◆ WORK INSTRUCTIONS: Go to the line with "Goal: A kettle" in the material below and copy from there through the line with "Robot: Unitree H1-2", exactly. Pictures are not copied.
+===+
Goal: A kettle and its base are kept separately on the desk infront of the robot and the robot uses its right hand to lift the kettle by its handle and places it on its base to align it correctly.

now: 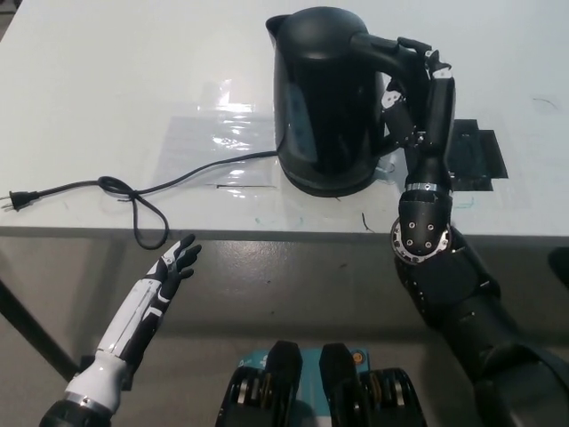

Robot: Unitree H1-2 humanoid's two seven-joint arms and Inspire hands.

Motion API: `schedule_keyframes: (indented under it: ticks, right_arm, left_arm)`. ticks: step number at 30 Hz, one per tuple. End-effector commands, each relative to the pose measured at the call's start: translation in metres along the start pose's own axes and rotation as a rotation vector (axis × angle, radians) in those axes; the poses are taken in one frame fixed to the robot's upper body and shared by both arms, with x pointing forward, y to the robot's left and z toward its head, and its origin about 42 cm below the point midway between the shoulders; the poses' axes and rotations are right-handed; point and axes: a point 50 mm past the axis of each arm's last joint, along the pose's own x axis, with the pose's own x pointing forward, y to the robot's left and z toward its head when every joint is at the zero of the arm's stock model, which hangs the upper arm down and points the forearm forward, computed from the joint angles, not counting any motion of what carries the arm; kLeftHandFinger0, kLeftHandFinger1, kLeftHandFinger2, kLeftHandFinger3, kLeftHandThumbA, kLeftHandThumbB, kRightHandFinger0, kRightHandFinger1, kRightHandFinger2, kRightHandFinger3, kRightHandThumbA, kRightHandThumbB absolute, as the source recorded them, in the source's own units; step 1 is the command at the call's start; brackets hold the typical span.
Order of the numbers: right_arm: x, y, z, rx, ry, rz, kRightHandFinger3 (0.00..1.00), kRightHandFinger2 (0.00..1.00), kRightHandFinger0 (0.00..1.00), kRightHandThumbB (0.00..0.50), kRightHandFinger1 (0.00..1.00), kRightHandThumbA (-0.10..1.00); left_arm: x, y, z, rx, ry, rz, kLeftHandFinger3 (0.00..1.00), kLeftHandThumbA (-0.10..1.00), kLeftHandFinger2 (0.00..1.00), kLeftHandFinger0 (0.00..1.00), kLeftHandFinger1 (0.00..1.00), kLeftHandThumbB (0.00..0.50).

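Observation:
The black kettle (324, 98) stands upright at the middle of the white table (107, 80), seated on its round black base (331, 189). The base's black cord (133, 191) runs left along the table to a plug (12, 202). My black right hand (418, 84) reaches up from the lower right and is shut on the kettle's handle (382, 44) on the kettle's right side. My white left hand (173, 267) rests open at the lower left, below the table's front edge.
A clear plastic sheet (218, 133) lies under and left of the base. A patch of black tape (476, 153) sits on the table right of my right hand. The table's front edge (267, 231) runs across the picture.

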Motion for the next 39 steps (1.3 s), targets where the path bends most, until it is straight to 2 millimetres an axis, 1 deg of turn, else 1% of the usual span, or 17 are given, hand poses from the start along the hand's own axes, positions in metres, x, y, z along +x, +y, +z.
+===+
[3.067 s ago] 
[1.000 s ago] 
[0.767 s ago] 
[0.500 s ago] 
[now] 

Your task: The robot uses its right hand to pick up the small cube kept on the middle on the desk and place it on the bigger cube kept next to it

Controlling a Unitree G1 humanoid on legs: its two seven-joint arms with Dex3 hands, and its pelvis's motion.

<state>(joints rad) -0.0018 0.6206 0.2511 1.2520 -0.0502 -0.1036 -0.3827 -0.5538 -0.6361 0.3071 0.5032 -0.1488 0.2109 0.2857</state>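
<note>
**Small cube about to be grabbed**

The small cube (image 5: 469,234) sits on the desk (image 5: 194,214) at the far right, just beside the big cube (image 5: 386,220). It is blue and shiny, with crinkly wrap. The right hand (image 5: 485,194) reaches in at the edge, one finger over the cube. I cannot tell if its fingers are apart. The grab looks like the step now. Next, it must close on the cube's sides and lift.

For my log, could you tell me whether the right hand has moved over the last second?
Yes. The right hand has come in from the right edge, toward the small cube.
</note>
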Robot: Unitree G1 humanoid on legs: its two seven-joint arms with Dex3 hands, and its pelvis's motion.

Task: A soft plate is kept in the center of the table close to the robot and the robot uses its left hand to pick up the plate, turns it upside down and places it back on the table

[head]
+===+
◆ RESULT:
Goal: A kettle and its base are kept separately on the desk infront of the robot and the robot uses its right hand to lift the kettle by its handle and places it on its base to align it correctly.

now: 

Robot: Unitree H1-2 humanoid's two seven-joint arms and Inspire hands.

The work on this exercise has been completed.